The residents of Aarey Colony’s New Zealand Hostel Road are shocked to find the road ripping apart barely six months after it was repaired.

With BMC undertaking the concreting of another road in the colony, traffic has been diverted through this stretch. Morning walkers have been forced to abandon the road for their walk, given its dismal condition.
A regular morning walker said the road is also used by cattle shed workers. “The road was not used for vehicles largely until recently when the BMC began concreting the main Aarey Colony Road and therefore diverted traffic through this road. It is used by locals for walks as it is such a beautiful stretch. Driving here is even worse, given how cratered the surface is,” he said.

A BMC official from the local ward office said what was done six months ago was only temporary resurfacing. “Top level works along the road are yet to be completed and would be done by us once the dry spell sets in. In June, chief minister Eknath Shinde had approved the handing over of around 45km of internal roads in Aarey Colony to the BMC. But a formal handing-over is yet to take place. Once this is done, the BMC may consider concreting the stretch,” he said.
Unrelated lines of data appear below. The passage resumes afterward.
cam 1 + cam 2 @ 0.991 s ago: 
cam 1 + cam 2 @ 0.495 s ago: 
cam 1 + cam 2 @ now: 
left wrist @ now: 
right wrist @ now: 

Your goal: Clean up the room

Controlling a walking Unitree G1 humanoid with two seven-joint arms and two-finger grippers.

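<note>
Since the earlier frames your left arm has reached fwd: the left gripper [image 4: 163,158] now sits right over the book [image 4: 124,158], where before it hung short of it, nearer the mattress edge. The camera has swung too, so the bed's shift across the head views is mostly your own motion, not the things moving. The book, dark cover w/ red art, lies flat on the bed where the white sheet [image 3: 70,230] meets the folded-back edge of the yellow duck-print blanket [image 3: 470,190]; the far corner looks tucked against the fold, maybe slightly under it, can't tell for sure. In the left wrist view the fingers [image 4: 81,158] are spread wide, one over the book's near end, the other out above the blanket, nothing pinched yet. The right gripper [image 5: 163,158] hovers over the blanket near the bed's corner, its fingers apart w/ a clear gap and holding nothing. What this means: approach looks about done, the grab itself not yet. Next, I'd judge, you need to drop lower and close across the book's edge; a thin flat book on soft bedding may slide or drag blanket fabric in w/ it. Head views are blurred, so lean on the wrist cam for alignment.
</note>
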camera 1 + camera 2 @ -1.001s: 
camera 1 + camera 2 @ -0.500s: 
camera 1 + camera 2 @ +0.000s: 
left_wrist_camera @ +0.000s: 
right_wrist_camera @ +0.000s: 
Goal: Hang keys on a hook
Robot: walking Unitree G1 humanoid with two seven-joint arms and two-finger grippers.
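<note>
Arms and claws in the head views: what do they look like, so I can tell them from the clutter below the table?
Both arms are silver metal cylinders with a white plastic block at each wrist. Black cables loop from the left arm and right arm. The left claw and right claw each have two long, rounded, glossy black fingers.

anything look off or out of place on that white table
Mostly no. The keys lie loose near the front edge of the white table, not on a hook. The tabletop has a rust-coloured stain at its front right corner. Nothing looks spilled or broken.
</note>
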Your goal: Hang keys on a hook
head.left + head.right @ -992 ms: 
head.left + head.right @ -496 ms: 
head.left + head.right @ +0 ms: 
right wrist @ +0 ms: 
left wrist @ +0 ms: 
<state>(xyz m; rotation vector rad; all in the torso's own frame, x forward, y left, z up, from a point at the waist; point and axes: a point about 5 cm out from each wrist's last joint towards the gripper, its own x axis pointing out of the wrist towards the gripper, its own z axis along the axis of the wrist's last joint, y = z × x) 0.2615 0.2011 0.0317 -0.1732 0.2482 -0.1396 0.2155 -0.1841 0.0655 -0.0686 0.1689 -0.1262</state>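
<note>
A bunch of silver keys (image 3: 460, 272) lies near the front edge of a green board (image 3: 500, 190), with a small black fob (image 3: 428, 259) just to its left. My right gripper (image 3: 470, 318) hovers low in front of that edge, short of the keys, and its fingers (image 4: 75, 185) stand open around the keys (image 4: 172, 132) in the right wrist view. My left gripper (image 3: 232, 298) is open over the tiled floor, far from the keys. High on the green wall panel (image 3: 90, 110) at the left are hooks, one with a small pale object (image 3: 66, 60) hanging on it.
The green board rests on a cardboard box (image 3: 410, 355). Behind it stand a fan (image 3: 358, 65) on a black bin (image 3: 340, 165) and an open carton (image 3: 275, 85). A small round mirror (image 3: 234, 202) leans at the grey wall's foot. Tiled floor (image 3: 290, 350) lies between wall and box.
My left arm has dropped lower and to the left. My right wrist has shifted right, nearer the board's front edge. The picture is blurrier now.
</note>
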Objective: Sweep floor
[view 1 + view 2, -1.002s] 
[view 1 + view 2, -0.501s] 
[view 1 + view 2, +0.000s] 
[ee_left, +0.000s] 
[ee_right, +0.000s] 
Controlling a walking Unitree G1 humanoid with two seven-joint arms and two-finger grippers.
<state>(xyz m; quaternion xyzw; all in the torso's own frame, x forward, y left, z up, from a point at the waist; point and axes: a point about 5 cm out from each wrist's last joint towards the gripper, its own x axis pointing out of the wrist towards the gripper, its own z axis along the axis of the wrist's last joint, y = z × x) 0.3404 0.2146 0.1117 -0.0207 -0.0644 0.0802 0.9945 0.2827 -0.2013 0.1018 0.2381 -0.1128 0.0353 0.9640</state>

Filmmaker Ashoke Pandit on Saturday circulated a video criticizing the BMC’s practice of attributing the sorry state of Mumbai’s roads to rainfall.
He highlighted that even roads beneath Metro stations like Gundavali in Andheri (East) are filled with potholes. In a symbolic protest, members of the NGO Watchdog Foundation placed umbrellas over potholes in Marol on Saturday, emphasizing that even craters require protection from rain so that they do not worsen.
Foundation member Godfrey Pimenta said, “We complained that potholes have emerged on Church Road, Marol, barely five months after the PM’s visit to the area, when BMC resurfaced the stretch. The BMC was quick to fill potholes in other places as well at the time. A permanent solution is needed.”
Pandit has questioned the BMC’s recent penalty for contractors, saying it has not helped alleviate the problems of motorists.
“Till there is some kind of legal action against those responsible, Mumbai will keep getting shoddy roads. The excuse of heavy rainfall damaging Mumbai’s roads is absolutely unacceptable,” the filmmaker said.